Ist diese Strecke schon jemand gefahren und kann mir Auskunft über die Wegbeschaffenheit und Fahrbarkeit geben?

Ich habe schon überall gesucht, aber leider nichts passendes gefunden. 

Grüße 
helgefan


----------



## Hugo (30. Juli 2005)

wir haben was sehr ähnl. vor also wenn du bis zum 10.8 wieder zurück bist sag bitte wie die wege sind, solltest du erst ende august fahrn wollen kann ich dir evtl. verraten wie es zu fahrn geht


----------



## MTB-News.de




----------



## Roric (2. August 2005)

Tach

Bin das ganze mal umgekehrt gefahren, also Maloja nach Juf. Für Leute mit guter Fahrtechnik der Hammer, auch in die andere Richtung. Bergauf einges schieben, aber lohnt sich IMHO. In Meiner erinnerung ist der Abschnitt bei Juf der härteste, dort werdet ihr aber sowieso raufschieben.


Gruss

Roric


----------



## Helgefan (2. August 2005)

Roric schrieb:
			
		

> Bin das ganze mal umgekehrt gefahren, also Maloja nach Juf. Für Leute mit guter Fahrtechnik der Hammer, auch in die andere Richtung. Bergauf einges schieben, aber lohnt sich IMHO. In Meiner erinnerung ist der Abschnitt bei Juf der härteste, dort werdet ihr aber sowieso raufschieben.



Dank an Roric, ich hatte schon befürchtet es kommt kein Erfahrtungsbericht. Hört sich aber schon heftig an. Werde die Tour wohl demnächst in Angriff nehmen und stelle mich auf einige Laufpassagen ein.

Gruß
helgefan


----------



## Fubbes (2. August 2005)

Ist der Pass Lunghin überhaupt mit dem Bike sinnvoll zu bewältigen? Die Abfahrt nach Cassacia und anschließende Straßenauffahrt nach Maloja ist ja schließlich komplett fahrbar.


----------



## Helgefan (2. August 2005)

Fubbes schrieb:
			
		

> Ist der Pass Lunghin überhaupt mit dem Bike sinnvoll zu bewältigen?

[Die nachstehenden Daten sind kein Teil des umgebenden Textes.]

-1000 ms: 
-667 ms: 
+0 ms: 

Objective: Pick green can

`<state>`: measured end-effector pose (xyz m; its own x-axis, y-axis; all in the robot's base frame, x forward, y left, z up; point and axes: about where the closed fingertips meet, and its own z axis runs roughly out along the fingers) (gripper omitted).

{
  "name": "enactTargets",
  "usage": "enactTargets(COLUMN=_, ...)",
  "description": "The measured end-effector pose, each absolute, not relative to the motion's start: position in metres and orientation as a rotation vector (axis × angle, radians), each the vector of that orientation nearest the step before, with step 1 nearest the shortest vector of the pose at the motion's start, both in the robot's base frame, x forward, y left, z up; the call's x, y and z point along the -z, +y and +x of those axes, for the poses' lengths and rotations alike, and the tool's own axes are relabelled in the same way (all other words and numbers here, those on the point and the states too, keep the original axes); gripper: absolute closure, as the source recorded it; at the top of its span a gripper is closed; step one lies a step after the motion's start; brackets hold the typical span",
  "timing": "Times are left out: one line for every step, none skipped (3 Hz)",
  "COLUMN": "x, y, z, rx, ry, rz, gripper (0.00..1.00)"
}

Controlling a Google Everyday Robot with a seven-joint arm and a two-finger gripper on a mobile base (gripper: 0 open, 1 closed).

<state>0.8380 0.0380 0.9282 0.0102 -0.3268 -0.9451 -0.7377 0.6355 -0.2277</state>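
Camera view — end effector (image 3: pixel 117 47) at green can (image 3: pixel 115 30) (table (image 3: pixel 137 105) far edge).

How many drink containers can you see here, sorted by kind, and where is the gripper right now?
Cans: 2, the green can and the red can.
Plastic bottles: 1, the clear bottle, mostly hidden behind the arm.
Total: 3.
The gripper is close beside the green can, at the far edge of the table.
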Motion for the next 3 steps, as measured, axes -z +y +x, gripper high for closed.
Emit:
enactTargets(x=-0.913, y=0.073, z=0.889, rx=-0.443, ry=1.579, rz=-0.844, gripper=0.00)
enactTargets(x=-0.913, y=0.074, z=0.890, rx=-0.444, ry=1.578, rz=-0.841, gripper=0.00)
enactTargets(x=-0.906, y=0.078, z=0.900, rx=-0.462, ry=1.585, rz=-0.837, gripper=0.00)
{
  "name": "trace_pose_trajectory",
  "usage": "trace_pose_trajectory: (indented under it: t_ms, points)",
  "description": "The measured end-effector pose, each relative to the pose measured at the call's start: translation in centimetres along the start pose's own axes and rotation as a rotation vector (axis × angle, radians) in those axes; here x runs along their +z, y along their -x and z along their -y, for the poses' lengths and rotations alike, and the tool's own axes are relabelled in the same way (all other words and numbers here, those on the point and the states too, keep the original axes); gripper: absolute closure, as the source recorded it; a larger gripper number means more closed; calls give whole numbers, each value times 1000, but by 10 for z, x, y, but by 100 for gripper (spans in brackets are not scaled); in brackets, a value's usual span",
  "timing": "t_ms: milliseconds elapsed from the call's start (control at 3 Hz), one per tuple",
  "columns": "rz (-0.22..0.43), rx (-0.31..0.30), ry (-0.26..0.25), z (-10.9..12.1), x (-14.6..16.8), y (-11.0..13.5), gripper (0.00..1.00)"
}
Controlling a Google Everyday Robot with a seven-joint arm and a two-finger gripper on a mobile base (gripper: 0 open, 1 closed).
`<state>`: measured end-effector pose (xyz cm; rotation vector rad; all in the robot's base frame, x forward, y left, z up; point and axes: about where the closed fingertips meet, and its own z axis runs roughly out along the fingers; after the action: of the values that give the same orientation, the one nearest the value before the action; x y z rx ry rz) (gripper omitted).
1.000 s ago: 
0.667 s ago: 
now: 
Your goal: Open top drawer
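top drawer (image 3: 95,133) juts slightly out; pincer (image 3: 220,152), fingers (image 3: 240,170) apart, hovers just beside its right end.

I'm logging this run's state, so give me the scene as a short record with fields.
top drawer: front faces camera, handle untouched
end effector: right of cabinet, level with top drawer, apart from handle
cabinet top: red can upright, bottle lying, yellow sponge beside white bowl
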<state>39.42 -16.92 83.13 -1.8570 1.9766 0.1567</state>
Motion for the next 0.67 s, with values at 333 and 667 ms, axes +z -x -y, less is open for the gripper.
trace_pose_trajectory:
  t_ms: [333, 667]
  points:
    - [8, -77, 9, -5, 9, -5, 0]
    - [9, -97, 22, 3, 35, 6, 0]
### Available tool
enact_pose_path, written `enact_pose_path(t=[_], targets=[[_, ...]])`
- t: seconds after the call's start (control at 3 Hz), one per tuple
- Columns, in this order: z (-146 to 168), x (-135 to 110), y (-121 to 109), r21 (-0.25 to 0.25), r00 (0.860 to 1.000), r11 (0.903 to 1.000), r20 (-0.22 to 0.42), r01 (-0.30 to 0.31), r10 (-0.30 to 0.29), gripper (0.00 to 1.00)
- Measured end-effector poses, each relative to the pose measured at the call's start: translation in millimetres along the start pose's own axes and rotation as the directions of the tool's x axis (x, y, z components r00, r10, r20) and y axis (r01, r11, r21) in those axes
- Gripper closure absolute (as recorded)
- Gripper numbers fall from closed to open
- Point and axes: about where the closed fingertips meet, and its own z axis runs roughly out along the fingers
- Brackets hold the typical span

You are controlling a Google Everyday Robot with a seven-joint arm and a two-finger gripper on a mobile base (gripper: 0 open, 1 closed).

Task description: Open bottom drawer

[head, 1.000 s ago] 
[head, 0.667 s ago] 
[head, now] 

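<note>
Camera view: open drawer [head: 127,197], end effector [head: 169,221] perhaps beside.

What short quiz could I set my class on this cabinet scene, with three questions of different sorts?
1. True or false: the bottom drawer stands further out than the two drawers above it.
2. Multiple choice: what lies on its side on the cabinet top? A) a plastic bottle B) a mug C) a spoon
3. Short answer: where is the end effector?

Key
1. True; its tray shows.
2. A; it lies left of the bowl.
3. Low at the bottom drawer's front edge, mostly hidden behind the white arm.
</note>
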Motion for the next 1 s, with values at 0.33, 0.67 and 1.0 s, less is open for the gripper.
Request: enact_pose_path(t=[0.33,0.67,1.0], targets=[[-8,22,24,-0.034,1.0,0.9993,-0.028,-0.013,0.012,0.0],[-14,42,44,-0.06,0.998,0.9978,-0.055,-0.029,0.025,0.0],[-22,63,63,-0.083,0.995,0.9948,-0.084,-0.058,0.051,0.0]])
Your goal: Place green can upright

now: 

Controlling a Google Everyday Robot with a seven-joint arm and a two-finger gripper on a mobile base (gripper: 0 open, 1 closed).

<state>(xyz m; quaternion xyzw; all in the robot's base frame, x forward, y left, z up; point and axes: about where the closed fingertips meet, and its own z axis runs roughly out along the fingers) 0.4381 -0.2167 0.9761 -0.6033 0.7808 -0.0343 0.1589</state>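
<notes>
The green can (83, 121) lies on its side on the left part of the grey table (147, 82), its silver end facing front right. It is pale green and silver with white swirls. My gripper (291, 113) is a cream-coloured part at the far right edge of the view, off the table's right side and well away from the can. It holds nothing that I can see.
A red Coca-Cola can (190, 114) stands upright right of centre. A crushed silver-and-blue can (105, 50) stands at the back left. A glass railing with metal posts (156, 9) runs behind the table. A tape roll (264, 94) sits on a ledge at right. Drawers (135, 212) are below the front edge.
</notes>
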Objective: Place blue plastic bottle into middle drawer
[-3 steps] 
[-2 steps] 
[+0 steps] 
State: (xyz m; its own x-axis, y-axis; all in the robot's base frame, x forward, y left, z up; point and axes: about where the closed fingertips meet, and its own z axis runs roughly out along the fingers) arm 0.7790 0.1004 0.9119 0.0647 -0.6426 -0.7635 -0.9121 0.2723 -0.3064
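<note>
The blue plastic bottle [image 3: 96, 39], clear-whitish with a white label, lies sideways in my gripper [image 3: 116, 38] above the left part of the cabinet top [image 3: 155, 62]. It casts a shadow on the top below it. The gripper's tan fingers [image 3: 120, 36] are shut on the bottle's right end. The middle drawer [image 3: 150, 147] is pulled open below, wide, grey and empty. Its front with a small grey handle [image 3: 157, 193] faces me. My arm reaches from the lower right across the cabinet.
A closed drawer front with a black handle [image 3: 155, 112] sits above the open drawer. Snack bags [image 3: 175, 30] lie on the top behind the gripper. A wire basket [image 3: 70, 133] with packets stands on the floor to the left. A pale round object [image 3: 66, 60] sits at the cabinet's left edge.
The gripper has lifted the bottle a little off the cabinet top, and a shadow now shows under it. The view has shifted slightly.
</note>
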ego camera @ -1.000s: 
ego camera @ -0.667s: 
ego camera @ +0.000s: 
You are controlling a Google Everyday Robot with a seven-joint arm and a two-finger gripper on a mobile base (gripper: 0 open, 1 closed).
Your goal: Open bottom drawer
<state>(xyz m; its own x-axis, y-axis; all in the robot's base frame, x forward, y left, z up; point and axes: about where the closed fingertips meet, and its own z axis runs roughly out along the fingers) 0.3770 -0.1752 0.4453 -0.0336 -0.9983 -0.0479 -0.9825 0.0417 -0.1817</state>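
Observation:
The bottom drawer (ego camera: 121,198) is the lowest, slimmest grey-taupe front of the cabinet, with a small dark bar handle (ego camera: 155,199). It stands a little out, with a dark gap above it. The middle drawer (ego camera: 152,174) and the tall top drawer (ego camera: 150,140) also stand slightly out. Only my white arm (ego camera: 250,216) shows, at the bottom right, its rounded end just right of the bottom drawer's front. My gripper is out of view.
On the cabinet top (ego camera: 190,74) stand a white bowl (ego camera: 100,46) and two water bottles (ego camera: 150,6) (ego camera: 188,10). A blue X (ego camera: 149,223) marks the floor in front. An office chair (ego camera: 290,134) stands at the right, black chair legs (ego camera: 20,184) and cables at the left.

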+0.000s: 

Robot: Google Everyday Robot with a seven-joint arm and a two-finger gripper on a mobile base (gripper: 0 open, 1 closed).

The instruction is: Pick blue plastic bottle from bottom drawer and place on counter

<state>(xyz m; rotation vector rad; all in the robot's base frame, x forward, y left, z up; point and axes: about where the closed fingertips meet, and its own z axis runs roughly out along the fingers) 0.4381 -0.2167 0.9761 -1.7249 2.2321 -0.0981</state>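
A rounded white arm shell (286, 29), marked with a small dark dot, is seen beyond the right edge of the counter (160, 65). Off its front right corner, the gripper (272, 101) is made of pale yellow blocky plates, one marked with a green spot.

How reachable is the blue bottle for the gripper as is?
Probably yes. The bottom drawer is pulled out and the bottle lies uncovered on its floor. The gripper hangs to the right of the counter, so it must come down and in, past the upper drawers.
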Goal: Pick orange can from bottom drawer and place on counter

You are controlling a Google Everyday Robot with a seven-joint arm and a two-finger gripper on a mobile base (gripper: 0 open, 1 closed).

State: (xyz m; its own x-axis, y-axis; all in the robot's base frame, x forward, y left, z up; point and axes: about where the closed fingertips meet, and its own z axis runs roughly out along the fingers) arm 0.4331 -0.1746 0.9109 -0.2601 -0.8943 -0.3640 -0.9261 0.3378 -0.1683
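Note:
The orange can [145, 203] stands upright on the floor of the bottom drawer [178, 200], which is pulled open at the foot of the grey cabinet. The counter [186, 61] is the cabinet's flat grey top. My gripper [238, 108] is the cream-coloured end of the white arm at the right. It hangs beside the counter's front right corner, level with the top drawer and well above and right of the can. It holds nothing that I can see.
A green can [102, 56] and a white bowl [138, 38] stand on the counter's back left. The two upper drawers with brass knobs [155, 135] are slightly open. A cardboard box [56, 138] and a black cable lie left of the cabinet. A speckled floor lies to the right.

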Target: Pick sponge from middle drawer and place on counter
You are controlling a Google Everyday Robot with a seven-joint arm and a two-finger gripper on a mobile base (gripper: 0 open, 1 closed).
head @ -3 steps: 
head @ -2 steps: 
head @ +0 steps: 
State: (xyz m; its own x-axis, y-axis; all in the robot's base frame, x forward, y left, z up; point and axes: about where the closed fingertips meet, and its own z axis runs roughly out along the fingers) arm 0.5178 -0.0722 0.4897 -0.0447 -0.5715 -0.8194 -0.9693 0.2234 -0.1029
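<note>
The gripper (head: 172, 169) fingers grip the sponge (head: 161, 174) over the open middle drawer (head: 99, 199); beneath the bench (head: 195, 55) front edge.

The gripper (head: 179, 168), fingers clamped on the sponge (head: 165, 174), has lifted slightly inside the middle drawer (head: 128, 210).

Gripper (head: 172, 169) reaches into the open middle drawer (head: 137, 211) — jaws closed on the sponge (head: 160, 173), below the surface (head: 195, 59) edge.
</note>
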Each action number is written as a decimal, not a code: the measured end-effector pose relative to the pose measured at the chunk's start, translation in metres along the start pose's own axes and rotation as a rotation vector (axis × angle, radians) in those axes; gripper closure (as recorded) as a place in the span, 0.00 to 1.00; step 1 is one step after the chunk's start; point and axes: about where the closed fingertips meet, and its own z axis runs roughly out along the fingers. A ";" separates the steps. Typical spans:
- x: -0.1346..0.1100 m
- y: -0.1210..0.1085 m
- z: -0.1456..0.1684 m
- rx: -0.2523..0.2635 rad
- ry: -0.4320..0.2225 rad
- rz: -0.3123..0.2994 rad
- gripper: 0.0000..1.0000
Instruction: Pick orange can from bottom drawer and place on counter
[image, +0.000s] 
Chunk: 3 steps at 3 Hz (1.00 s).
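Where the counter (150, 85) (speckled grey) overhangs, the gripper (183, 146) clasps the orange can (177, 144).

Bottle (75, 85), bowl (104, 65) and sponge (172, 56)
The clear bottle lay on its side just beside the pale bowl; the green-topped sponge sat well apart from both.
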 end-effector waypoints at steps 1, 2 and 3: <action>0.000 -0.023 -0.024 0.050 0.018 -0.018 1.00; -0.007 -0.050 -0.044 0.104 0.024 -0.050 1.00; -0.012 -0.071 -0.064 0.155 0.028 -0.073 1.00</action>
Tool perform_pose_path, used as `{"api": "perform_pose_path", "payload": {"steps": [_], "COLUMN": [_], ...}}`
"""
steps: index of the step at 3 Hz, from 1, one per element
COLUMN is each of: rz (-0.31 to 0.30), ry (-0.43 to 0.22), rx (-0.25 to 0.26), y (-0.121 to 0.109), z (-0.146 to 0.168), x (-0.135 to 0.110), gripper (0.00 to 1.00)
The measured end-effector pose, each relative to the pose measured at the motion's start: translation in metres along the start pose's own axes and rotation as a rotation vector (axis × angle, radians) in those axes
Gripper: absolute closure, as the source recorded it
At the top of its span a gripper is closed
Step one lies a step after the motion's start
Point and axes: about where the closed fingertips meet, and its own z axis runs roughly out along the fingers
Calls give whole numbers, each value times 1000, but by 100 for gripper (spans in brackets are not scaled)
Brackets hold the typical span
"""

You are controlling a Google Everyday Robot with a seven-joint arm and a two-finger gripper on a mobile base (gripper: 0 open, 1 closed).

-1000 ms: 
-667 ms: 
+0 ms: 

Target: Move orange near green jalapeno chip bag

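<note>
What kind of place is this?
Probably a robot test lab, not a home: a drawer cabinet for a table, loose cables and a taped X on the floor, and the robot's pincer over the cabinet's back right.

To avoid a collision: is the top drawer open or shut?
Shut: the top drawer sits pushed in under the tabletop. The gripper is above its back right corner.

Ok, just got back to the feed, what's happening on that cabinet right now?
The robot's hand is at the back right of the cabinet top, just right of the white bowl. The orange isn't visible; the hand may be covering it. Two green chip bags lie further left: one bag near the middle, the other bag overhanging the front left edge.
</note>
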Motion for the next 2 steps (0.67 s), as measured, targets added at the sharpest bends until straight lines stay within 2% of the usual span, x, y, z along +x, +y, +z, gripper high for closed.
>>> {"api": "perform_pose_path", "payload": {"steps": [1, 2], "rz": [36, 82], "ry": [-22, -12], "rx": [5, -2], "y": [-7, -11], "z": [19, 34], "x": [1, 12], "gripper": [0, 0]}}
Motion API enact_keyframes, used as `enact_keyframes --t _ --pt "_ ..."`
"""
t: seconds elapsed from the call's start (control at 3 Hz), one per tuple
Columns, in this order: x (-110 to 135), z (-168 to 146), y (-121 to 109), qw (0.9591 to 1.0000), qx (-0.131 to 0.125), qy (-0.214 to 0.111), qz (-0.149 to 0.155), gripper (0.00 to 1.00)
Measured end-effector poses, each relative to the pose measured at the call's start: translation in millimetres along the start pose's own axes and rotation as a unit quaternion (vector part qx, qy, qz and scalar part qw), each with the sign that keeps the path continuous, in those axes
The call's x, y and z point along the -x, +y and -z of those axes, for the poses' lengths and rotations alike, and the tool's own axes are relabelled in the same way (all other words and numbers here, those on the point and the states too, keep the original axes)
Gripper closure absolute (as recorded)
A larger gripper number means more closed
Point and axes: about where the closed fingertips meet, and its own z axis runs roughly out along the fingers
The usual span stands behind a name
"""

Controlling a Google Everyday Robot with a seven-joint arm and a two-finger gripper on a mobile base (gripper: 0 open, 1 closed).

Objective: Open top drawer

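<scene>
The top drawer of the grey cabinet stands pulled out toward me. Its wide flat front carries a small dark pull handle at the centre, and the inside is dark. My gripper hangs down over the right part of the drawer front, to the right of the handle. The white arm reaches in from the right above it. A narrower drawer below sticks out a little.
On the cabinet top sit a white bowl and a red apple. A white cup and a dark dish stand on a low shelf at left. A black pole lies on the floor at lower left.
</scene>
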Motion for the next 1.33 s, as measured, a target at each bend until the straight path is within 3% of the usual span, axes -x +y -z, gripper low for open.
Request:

Das war ja meine Frage. Ich kenne den Pass bisher nur von einer, leider nicht sehr genauen, Karte.



			
				Fubbes schrieb:
			
		

> Die Abfahrt nach Cassacia und anschließende Straßenauffahrt nach Maloja ist ja schließlich komplett fahrbar.


Ich würde lieber über den Pass Lunghin fahren, ich bin leidenschaftlicher Sammler von Pässen   . 

Grüße
helgefan


----------



## [email protected] (3. August 2005)

Helgefan schrieb:
			
		

> Das war ja meine Frage. Ich kenne den Pass bisher nur von einer, leider nicht sehr genauen, Karte.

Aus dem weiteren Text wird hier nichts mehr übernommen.